Problem requirements: Tell how many lines of the entries below include the string "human". Respond with the number alone.

Dataset entries:
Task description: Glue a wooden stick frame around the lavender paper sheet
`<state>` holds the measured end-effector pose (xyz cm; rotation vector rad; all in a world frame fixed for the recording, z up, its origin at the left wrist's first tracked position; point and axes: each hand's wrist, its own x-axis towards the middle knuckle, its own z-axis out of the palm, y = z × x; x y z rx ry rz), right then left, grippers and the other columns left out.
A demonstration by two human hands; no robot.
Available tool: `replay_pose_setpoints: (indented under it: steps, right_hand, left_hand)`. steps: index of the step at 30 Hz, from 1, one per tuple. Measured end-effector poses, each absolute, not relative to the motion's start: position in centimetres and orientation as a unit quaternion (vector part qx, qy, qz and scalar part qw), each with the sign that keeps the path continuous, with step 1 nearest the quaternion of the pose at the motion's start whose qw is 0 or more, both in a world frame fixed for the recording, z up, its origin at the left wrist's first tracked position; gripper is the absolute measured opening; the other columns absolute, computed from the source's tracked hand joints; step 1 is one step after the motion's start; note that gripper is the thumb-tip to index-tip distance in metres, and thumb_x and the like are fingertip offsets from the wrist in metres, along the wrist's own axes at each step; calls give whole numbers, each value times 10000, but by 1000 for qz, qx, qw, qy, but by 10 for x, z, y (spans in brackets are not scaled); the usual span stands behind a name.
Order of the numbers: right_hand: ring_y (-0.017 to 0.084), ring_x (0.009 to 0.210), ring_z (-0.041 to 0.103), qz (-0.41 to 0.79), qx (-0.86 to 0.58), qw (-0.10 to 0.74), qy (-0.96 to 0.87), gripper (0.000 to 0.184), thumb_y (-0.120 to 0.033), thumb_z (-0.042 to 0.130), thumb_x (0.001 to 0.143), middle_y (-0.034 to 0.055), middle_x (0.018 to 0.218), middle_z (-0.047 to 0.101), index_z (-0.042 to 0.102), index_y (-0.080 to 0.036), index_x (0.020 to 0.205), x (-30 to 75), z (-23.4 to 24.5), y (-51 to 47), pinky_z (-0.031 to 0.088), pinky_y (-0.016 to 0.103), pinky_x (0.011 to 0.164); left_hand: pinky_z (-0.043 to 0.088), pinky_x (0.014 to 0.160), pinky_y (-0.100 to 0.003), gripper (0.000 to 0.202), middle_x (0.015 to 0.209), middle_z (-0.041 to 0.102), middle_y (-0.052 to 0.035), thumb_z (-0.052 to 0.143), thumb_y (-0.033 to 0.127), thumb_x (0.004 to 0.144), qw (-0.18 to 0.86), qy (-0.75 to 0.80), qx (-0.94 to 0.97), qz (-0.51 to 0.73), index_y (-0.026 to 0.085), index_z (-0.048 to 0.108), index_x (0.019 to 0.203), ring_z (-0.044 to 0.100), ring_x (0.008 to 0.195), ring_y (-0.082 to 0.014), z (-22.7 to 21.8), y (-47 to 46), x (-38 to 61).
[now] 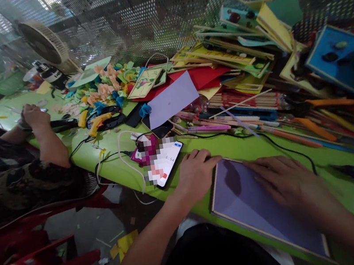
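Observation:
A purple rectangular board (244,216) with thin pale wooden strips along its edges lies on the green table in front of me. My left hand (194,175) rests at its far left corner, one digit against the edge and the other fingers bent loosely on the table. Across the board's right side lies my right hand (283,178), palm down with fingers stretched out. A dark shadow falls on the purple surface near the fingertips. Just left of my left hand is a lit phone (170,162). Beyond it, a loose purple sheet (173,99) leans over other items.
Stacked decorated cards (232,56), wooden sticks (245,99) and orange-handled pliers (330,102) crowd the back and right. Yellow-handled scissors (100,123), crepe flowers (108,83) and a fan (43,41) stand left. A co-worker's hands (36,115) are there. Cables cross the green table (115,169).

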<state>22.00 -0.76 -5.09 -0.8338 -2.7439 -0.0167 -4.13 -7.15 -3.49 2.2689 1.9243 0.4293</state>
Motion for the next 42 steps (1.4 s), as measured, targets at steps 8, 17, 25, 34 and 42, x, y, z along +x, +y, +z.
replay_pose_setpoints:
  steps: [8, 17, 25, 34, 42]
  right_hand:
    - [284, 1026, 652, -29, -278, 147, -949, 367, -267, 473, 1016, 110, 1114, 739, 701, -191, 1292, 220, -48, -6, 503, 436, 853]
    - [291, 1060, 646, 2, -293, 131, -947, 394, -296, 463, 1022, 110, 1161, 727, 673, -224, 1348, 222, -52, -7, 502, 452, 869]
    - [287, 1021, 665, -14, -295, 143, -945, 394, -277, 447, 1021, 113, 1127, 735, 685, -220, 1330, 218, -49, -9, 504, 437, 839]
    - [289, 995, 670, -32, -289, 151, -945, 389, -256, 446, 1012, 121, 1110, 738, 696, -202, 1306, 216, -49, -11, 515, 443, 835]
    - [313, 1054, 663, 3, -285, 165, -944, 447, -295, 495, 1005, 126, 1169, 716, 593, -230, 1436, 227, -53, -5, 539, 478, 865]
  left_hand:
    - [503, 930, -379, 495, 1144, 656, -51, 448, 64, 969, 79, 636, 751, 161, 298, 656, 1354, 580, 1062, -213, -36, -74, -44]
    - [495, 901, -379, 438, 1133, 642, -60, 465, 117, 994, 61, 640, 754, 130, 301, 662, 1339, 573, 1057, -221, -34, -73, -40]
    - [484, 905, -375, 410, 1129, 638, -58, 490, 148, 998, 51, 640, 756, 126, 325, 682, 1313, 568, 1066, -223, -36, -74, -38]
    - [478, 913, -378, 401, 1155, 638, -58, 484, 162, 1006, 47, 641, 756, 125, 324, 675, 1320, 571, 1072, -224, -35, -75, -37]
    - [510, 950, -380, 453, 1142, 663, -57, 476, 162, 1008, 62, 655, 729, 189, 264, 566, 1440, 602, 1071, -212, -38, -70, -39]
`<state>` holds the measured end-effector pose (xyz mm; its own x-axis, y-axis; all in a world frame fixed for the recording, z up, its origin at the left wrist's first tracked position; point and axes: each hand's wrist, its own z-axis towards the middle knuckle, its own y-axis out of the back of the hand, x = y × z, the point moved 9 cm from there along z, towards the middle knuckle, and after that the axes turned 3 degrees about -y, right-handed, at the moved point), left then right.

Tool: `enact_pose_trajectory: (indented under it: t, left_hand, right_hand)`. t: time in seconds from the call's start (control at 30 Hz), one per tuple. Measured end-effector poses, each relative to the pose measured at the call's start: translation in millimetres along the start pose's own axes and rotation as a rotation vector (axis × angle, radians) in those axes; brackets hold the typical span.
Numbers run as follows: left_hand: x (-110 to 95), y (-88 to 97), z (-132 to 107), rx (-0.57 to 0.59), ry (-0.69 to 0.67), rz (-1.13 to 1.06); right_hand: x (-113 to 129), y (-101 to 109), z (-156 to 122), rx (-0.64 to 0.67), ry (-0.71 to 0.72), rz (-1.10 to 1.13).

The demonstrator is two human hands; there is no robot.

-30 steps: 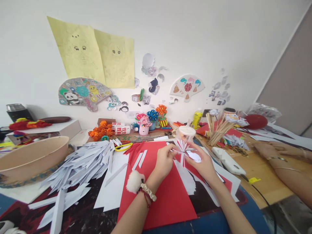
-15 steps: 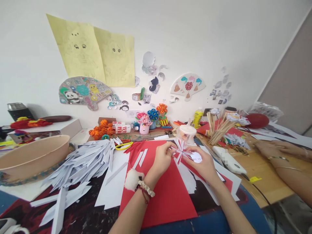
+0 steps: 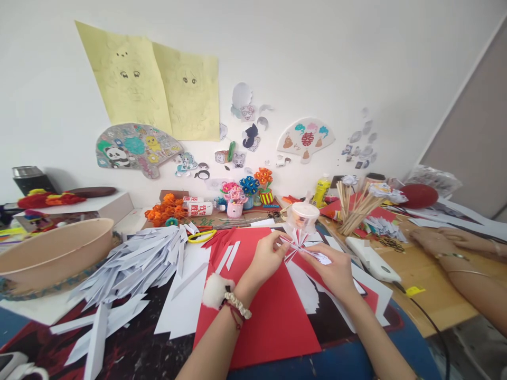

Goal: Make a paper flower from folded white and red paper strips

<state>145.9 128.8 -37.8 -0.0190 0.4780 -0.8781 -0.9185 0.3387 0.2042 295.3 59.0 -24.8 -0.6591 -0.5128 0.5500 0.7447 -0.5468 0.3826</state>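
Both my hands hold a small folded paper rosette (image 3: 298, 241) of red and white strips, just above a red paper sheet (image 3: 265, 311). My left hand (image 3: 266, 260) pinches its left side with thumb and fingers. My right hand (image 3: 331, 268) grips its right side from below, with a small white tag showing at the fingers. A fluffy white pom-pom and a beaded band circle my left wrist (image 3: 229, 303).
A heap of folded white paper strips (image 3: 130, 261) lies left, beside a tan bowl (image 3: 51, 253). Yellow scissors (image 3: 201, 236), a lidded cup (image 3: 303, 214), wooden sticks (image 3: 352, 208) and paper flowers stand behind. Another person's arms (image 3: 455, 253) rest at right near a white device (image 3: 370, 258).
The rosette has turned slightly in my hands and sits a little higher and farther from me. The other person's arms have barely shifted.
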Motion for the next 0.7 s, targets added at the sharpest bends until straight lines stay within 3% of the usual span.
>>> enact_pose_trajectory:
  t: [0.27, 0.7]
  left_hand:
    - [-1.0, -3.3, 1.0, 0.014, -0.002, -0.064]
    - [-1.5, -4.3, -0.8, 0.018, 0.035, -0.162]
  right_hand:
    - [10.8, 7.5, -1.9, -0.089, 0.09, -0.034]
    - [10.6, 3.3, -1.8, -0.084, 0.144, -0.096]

Answer section: 2